The International Criminal Tribunal for the former Yugoslavia in the Hague found the three men - ex-prime minister and former KLA commander Ramush Haradinaj, his uncle Lahi Brahimaj and deputy KLA commander Idriz Balaj - not guilty of a joint criminal enterprise to mistreat Kosovo Serbs, Roma and Egyptians, and Albanians perceived to be collaborators with the Serbian authorities.
They were also cleared of all counts relating to individual criminal responsibility for the murder, cruel treatment and torture - as war crimes - of members of minority communities, and of Albanians perceived to be collaborators, at a KLA compound at Jablanica, in central Bosnia Herzegovina.
John Dalhuisen, Director of Amnesty International’s Europe and Central Asia programme, said:
“Today’s verdict raises the question if, as the court has established today, the three former high-ranking KLA members are not guilty, who then committed those crimes? Is anybody ever going to be brought to justice?
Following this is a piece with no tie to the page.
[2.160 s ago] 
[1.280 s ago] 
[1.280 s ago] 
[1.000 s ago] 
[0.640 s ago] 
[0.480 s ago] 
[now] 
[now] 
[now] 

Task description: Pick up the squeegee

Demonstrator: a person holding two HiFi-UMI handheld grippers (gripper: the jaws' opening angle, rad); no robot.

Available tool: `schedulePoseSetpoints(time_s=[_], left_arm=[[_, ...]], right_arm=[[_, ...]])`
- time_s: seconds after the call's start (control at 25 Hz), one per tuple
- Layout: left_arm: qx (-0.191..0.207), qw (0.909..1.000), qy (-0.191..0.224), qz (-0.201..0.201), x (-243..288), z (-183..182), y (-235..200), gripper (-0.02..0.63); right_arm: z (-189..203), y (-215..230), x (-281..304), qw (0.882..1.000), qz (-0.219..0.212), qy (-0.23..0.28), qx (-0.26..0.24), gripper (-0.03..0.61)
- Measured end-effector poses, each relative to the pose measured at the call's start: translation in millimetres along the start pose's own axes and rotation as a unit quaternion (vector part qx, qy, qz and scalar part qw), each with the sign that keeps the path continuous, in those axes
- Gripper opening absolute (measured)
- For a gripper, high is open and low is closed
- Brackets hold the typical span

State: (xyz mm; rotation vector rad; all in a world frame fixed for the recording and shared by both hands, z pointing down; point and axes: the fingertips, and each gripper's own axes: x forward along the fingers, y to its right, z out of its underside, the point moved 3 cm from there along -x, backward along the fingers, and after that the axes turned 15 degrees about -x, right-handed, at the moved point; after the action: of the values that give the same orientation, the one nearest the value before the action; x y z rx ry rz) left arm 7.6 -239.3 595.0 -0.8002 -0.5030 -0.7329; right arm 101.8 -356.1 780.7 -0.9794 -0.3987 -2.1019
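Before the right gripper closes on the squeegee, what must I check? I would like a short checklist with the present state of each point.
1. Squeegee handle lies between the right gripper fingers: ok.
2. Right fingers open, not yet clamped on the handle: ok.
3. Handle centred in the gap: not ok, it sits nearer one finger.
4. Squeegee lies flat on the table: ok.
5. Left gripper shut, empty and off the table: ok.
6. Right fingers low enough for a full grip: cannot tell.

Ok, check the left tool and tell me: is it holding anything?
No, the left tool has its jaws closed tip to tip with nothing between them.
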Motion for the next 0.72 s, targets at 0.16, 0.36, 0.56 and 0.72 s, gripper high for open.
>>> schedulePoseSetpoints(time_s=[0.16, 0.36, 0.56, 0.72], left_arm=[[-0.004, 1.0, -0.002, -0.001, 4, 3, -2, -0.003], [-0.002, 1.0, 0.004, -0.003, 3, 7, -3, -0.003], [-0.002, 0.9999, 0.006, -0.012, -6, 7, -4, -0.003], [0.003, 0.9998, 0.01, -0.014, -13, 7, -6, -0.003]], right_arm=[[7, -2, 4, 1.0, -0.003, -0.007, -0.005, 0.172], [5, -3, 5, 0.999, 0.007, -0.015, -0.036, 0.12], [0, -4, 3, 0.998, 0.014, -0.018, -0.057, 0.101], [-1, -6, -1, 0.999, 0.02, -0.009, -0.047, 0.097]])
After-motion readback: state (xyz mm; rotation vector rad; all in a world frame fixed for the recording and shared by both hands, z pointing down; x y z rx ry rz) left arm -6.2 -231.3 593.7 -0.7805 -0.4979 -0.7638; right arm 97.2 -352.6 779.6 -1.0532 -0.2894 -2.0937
These are the questions that the victims and their families ask, and will continue to ask, until they see justice.”
An estimated 800 members of minority communities in Kosovo, were allegedly abducted and murdered by members of the KLA. Only a small number of their bodies have been found, exhumed and returned to their families for burial.
Dalhuisen said:
“The abductions of members of minority communities, and of Albanians considered to be traitors to the KLA, are war crimes and, sometimes, crimes against humanity. They have to be investigated as such and the EU-led Police and Justice mission in Kosovo (EULEX) and the Kosovo authorities must do everything in their power to ensure that those responsible are brought to justice.”